Why is Rosewood Church up for sale?
Worshipers at Rosewood Church are looking for a buyer for their 50-year-old church building and its nearly two-acre campus.
But the church hopes the sale will only deepen their ties to the surrounding community, rather than end more than eight decades in the Columbia neighborhood.
Pastor Bob Morgan says the change is painful, but selling the aging facilities is necessary for the church to survive.
“It’s heartbreaking to have to do, but it’s necessary to be sure we have a future,” he said.
When the current sanctuary was built in the early 1970s, it was designed to hold close to 1,000 people, and most Sundays the Baptist congregation was standing room only, Morgan said. But when the current pastor took over in 2015, the church had dwindled to less than 50, most of them retirees who had been going to the church for decades.
Morgan tried to re-brand the church, opening it up to community programs and even dropping “Baptist” from the name to broaden its appeal.
“For younger people, denominations have become a stumbling block,” he said.
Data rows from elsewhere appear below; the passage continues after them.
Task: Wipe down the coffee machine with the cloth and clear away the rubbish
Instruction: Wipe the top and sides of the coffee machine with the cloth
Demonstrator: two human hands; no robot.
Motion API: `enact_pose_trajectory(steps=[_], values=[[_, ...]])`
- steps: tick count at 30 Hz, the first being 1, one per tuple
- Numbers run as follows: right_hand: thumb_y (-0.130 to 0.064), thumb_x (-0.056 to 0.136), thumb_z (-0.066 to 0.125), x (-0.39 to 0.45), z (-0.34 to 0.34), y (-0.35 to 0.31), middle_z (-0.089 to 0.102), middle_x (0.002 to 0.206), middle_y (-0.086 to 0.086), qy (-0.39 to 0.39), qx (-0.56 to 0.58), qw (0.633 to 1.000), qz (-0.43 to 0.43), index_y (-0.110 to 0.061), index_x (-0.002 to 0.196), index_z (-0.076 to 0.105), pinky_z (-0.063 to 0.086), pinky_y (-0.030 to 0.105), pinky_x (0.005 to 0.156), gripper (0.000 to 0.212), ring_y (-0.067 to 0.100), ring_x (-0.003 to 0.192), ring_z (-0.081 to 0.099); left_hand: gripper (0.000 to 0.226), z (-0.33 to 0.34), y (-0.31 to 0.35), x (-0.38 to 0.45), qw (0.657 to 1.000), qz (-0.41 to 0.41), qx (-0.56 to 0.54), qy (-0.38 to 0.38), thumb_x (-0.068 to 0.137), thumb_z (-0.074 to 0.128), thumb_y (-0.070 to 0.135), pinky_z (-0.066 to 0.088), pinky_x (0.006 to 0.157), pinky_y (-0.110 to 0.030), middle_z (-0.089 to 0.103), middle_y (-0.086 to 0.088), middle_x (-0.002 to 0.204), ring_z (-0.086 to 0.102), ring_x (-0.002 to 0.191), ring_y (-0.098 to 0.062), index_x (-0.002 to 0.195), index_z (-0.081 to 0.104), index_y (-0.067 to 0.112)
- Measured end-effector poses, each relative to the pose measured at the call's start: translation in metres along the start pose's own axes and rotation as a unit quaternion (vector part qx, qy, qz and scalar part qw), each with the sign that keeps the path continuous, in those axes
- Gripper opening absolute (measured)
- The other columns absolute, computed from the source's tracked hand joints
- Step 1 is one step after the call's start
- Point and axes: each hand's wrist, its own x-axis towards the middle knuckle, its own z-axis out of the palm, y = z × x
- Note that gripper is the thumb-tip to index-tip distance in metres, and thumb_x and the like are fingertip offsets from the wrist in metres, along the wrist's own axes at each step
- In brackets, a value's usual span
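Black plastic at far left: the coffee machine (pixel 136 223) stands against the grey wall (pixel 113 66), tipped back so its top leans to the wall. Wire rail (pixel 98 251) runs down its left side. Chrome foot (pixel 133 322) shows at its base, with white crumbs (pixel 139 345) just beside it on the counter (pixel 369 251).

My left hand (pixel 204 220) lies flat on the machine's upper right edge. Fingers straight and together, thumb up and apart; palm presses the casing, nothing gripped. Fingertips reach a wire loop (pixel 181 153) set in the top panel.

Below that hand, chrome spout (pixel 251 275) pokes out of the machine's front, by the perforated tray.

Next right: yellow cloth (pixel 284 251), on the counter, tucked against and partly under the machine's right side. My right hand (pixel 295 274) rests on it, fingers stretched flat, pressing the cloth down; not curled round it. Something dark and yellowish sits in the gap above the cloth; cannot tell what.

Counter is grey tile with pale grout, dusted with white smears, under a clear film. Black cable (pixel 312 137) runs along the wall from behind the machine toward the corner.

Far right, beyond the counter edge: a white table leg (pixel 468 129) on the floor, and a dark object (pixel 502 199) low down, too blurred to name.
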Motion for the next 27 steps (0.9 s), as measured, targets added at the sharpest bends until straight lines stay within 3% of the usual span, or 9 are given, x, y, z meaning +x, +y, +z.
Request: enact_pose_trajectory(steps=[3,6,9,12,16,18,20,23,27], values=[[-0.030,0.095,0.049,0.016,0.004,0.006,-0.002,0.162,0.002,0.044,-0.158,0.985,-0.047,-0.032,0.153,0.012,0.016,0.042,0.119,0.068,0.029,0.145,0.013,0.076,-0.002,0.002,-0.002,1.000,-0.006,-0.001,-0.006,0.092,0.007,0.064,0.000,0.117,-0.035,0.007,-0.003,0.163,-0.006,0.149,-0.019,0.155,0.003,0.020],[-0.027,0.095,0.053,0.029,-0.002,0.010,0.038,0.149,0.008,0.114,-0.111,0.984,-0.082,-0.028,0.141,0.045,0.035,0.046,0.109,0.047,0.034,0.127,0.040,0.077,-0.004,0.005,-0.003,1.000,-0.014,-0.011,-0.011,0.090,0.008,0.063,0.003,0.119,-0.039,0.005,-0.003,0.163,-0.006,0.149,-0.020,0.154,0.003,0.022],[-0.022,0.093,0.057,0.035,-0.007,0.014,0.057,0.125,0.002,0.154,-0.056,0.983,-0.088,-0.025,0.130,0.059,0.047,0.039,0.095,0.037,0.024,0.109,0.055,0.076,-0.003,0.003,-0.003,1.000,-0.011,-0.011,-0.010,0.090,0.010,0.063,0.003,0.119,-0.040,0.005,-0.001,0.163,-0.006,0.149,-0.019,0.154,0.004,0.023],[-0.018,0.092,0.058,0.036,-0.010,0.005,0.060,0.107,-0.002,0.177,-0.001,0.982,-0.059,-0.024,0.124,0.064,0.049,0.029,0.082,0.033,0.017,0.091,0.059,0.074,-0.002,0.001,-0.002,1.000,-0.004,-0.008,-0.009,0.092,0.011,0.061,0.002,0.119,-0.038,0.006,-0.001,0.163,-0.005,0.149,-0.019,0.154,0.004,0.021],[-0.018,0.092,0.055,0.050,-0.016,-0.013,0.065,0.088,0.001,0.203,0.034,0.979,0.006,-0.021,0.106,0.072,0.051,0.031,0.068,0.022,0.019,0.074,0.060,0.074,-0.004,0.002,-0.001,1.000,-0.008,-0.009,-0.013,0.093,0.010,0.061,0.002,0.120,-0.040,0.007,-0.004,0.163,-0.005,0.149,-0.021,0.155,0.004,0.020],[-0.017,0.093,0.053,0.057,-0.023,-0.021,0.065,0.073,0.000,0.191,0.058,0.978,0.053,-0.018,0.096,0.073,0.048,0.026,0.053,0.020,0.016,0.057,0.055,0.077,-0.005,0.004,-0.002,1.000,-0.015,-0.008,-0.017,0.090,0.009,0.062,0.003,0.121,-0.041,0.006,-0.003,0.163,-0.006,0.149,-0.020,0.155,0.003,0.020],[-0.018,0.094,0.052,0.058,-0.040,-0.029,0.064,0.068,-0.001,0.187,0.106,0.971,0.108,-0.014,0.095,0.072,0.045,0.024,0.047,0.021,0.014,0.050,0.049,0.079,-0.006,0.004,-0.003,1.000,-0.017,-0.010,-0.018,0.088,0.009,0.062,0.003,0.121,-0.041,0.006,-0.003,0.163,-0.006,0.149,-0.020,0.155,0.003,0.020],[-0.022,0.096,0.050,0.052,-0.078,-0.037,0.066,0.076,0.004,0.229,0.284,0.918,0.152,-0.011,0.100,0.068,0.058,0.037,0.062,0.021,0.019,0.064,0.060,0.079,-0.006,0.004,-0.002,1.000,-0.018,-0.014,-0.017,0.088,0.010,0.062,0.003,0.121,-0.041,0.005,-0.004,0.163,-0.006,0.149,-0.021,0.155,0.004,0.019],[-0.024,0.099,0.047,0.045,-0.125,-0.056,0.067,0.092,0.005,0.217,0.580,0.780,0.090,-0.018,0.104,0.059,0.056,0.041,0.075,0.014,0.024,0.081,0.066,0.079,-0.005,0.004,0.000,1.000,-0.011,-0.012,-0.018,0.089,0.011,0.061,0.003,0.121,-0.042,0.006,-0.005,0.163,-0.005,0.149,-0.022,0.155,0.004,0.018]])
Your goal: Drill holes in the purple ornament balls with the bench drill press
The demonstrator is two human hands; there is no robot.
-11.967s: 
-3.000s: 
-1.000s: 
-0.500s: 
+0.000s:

The name made the church seem like a distant institution, and its theology and church government remained Southern Baptist even after the change. “Why put one more obstacle between people and the Gospel?”
But even as the congregation started to grow, maintenance costs on the now over-sized building were eating into church finances to the point that it threatened the church’s future.
After the church is sold, Morgan hopes to relocate somewhere else in the Rosewood area, either up-fitting an existing facility or finding the space to build a new church that better fits its current needs.
There’s no listed sale price right now for the property at 2901 Rosewood Drive, but property information from Richland County gives the church a market value of $1.8 million. Morgan says he’s had informal talks with a potential buyer, but doesn’t want to speculate about what might go in the property, which faces a busy commercial stretch of Rosewood Drive. The church is directly across from the Rosewood Shopping Center that includes Publix supermarket.
The Chapin-born pastor is quick to point out no one will make a profit from selling the property, since money from the sale will be reinvested in the church’s next location.
“I don’t even set my own salary,” Morgan said, noting the church’s trustees control the property and all the church’s financial decisions. “I want them to handle the finances so I can focus on the Jesus business.”
Morgan has already tried to find new uses for the empty spaces on the campus. Rosewood Church hosts a regular Celebrate Recovery program for those dealing with drug, alcohol and other problems. The church also hosts a food pantry and a clothes pantry for the underprivileged.
For the last couple years, Katherine Easterling has used the meeting rooms to host classes for Classical Conversations, a program for homeschooled children.
“Rosewood Church has allowed our kids to build a community and grow together,” Easterling said, bringing together dozens of families from as far away as Blythewood.
The program has already found another church home in West Columbia, but “It will be bittersweet to leave,” she said.
Morgan said the move is not the end of the church, but another step in its evolution. In 1937, when the future Rosewood Baptist first came to the plot on Rosewood Drive, he said, “they borrowed a tent from another church so they could start preaching the Gospel on a street corner.”
“All we’re doing is finding a different tent,” he said.